[Stored entries]
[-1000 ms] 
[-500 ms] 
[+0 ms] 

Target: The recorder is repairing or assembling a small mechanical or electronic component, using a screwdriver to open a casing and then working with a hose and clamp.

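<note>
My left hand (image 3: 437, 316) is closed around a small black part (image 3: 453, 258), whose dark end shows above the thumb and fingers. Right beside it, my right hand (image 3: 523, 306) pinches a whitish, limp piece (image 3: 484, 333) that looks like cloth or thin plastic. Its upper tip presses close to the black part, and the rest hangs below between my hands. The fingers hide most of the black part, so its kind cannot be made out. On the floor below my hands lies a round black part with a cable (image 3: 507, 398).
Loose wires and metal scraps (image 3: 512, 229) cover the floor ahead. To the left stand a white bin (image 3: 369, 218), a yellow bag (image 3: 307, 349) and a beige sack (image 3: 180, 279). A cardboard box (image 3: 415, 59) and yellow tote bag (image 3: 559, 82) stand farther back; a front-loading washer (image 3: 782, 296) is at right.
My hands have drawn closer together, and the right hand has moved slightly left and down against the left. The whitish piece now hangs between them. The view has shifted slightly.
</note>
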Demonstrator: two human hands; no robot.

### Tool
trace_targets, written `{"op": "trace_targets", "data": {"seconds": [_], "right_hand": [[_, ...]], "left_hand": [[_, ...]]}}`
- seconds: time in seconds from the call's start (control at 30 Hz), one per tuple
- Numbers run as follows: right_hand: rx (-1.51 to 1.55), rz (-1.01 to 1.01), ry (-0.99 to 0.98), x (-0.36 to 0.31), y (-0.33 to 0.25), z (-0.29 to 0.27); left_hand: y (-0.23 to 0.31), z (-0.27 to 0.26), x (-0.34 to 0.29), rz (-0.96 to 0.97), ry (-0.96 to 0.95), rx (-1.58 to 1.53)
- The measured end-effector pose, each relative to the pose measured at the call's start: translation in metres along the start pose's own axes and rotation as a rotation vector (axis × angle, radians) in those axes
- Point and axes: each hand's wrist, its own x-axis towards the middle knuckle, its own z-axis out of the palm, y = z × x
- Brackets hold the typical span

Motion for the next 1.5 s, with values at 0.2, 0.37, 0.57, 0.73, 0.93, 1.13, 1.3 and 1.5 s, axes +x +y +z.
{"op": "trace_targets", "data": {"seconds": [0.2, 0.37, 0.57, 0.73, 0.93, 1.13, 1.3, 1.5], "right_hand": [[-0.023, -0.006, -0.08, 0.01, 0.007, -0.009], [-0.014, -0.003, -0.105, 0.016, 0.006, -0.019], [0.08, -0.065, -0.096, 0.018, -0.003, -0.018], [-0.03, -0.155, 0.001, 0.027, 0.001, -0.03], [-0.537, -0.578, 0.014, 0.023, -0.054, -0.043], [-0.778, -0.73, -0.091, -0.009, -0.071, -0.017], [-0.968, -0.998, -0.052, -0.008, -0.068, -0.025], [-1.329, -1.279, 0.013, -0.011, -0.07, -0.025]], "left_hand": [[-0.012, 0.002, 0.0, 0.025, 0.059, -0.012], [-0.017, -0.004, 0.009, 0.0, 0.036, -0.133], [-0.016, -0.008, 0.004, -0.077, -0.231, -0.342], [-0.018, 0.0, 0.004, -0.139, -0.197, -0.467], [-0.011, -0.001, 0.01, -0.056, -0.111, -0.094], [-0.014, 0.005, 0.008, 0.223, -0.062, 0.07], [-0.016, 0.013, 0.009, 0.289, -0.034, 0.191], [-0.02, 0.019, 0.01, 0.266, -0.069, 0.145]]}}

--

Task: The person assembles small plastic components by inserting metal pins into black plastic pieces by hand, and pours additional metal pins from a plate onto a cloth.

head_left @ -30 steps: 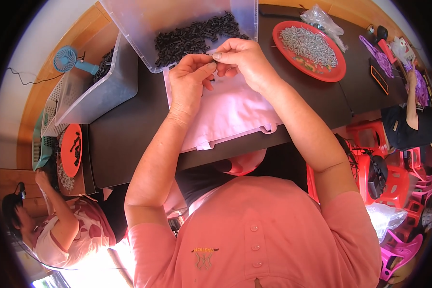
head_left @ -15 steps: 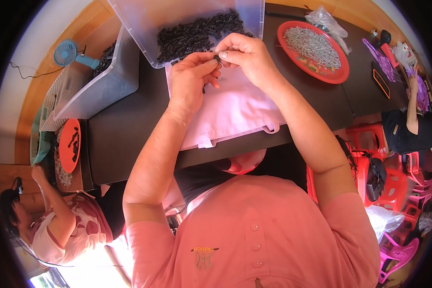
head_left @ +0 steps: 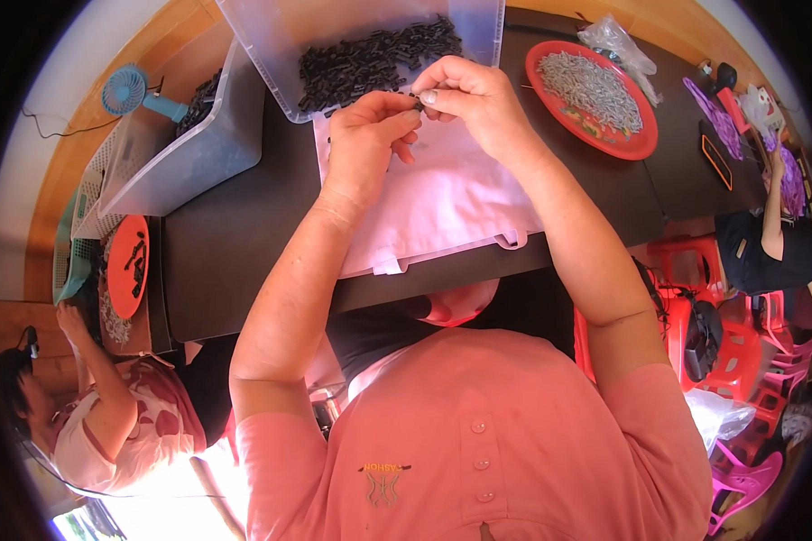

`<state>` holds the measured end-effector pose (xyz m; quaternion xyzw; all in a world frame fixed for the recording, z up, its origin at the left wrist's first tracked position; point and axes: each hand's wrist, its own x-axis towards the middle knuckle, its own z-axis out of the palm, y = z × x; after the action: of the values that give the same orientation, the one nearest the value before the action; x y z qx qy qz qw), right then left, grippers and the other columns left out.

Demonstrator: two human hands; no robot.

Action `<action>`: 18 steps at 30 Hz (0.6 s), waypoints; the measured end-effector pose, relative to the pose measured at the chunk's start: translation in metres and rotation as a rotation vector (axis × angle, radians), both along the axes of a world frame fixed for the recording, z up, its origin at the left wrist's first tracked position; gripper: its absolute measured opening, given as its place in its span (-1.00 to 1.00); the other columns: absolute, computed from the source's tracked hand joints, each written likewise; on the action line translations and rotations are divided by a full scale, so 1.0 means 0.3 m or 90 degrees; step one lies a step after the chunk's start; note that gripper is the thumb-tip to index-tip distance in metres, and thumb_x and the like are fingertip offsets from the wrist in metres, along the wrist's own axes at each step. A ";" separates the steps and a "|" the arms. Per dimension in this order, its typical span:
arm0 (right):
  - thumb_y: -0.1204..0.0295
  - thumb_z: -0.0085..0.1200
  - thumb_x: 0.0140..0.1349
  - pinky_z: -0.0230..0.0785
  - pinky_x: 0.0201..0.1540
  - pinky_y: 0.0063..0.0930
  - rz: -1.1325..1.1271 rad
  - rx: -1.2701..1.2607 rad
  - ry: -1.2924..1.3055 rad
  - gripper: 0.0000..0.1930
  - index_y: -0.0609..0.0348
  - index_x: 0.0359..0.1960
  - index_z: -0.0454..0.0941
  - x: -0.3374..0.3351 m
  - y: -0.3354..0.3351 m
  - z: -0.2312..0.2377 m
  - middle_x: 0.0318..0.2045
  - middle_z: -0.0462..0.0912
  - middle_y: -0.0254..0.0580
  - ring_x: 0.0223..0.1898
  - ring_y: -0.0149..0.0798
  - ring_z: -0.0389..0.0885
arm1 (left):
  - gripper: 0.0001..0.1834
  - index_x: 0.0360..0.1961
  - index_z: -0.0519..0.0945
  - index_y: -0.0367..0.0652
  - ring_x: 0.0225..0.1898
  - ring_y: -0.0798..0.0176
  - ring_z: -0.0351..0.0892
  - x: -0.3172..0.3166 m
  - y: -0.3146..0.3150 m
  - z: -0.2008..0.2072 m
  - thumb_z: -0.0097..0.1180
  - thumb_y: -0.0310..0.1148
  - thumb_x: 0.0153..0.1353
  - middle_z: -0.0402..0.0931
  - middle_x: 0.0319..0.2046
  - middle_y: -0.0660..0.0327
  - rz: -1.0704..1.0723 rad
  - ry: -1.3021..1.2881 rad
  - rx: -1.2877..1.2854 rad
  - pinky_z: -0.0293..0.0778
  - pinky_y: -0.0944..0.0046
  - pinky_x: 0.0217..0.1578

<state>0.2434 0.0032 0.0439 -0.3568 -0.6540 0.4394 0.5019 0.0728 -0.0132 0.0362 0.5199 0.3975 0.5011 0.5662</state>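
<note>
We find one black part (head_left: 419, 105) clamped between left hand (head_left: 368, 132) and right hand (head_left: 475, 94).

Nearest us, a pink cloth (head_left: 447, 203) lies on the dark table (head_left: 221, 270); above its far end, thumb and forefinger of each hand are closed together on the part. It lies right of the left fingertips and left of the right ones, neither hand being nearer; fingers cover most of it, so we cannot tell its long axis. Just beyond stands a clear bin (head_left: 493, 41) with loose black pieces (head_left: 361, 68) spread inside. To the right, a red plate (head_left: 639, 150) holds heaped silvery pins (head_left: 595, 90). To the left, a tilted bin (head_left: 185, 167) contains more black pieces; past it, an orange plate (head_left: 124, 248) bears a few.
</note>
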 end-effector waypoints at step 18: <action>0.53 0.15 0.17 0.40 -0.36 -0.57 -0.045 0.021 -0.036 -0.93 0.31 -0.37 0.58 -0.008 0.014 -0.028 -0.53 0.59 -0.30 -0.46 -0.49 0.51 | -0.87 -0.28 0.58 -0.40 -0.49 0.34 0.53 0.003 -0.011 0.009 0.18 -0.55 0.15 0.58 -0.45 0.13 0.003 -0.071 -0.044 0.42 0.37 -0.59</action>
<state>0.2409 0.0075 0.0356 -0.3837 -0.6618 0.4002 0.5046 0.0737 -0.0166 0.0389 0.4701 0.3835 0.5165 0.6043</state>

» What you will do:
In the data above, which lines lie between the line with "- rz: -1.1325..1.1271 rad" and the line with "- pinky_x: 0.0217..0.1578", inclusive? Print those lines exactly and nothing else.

» Response box:
  - rz: -1.1325..1.1271 rad
  - rx: -1.2701..1.2607 rad
  - ry: -1.2924..1.3055 rad
  - gripper: 0.0000..0.1930
  - index_y: -0.0609..0.0348
  - index_x: 0.0359..0.1960
  - index_z: -0.0454..0.0941
  - x: -0.3374..0.3351 m
  - y: -0.3354..0.3351 m
  - z: -0.2312..0.2377 m
  - middle_x: 0.0318..0.2045
  - middle_z: -0.0462..0.0912
  - middle_y: -0.0254..0.0580
  - ring_x: 0.0223..0.1898
  - ring_y: -0.0149..0.0798
  - ring_z: -0.0389..0.0885
arm1 (left):
  - gripper: 0.0001..0.1834
  - index_x: 0.0360..0.1961
  - index_z: -0.0519..0.0945
  - index_y: -0.0367..0.0652
  - ring_x: 0.0225..0.1898
  - ring_y: -0.0798..0.0176
  - ring_z: -0.0351..0.0892
  - x: -0.3172..0.3166 m
  - y: -0.3146..0.3150 m
  - z: -0.2008..0.2072 m
  - thumb_z: -0.0097..0.1180
  - thumb_y: -0.0310..0.1148
  - thumb_x: 0.0153..0.1353
  - middle_z: -0.0402..0.0931
  - middle_x: 0.0319..0.2046
  - middle_y: -0.0660..0.0327
  - rz: -1.0704..1.0723 rad
  - ry: -1.3021..1.2881 rad
  - rx: -1.2877..1.2854 rad
  - pinky_z: -0.0293..0.0778
  - pinky_y: -0.0944..0.0046
  - pinky_x: 0.0217..0.1578

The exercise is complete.